UK Ambassador to Myanmar
- In office 2002–2006
- Monarch: Elizabeth II
- Prime Minister: Tony Blair
- Preceded by: Sir John Jenkins (diplomat)
- Succeeded by: Mark Canning

Personal details
- Born: Victoria Jane Robinson 12 June 1966 (age 59)
- Spouse: Htein Lin
- Children: 1
- Parent: Neville Robinson (father);
- Relatives: Andrew Robinson (brother)
- Education: Oxford High School
- Alma mater: Pembroke College, Cambridge (BA Hons, Natural Sciences - Pathology)

= Vicky Bowman =

British diplomat (born 1966)

Victoria Jane Bowman (née Robinson; born 12 June 1966) is a British former diplomat who served as UK Ambassador to Myanmar between 2002 and 2006. She has been Director of the Myanmar Centre for Responsible Business (MCRB) since July 2013.

She was educated at The Dragon School, Oxford High School, Pembroke College, Cambridge and the University of Chicago.

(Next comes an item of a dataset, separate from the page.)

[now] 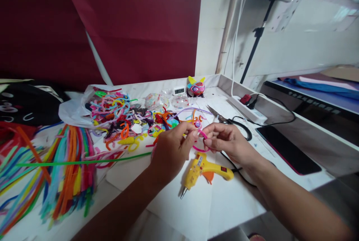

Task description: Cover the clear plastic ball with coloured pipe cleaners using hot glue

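A pink pipe cleaner (202, 133) is pinched between the fingertips of my left hand (171, 147) and my right hand (230, 141). Its lower part curves in a loop beneath the fingers. Just beyond my fingertips is a small round purple eye-like piece (198, 124); whether it is joined to the pink pipe cleaner I cannot tell. A yellow hot glue gun (200, 168) with an orange trigger lies below my hands, its metal nozzle pointing toward me. One long green pipe cleaner (84, 163) runs from the left to behind my left wrist.
Bundled pipe cleaners (70, 170) lie at left, beside a heap of twisted pieces (112, 108). Scissors (224, 118), a power strip (248, 109) and a phone (288, 150) are at right. Behind stand a small digital clock (178, 90) and a colourful yellow-horned figure (196, 87).
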Tool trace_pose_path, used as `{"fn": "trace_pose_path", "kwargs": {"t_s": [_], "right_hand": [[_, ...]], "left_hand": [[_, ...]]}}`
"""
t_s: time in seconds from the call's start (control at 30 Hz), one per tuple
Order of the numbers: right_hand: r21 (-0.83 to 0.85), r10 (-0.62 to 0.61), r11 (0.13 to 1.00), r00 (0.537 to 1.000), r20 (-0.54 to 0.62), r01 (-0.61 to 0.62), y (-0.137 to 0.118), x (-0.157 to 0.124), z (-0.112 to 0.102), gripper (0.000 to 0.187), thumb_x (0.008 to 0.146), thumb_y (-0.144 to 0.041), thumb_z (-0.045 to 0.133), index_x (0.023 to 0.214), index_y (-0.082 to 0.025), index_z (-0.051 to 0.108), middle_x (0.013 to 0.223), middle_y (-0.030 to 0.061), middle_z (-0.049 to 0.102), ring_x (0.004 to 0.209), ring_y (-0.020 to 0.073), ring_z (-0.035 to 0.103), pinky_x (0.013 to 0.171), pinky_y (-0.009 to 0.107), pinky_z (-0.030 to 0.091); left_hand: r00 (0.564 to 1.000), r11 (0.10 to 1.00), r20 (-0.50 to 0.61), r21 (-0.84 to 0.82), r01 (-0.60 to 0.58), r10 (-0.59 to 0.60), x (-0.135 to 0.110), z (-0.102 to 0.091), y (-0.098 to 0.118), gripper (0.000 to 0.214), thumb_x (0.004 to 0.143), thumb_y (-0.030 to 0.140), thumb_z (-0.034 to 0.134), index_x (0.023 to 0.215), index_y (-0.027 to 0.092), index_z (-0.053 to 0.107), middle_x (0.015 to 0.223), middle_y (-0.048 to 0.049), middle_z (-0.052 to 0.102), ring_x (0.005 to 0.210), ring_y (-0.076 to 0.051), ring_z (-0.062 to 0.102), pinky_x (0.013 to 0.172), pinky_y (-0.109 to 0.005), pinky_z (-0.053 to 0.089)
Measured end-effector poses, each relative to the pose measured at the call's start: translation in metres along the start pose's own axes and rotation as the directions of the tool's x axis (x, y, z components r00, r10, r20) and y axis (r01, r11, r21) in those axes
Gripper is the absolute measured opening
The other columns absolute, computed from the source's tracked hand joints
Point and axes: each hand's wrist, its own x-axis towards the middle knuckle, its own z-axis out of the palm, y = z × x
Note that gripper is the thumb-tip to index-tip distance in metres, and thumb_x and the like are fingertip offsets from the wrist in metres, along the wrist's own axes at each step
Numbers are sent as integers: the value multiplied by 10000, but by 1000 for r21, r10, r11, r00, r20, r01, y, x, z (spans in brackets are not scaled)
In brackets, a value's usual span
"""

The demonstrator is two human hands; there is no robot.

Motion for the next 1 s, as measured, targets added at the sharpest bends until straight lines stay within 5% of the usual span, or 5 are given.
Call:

"Bowman " is the family name of her first husband. Bowman first served as a junior diplomat in what was then called Burma in 1990.

On 24 August 2022, she was detained at her home in Yangon along with her second husband Htein Lin, a prominent artist and former political prisoner, and charged with immigration offences. In September 2022, she was sentenced to one year in prison for staying at an address different to the one she had registered under.

On 17 November 2022, the Myanmar military released Bowman, along with 6,000 prisoners, to mark Myanmar National Day. She was subsequently deported.

She was made a Companion of the Order of St Michael and St George (CMG) in the 2023 Birthday Honours.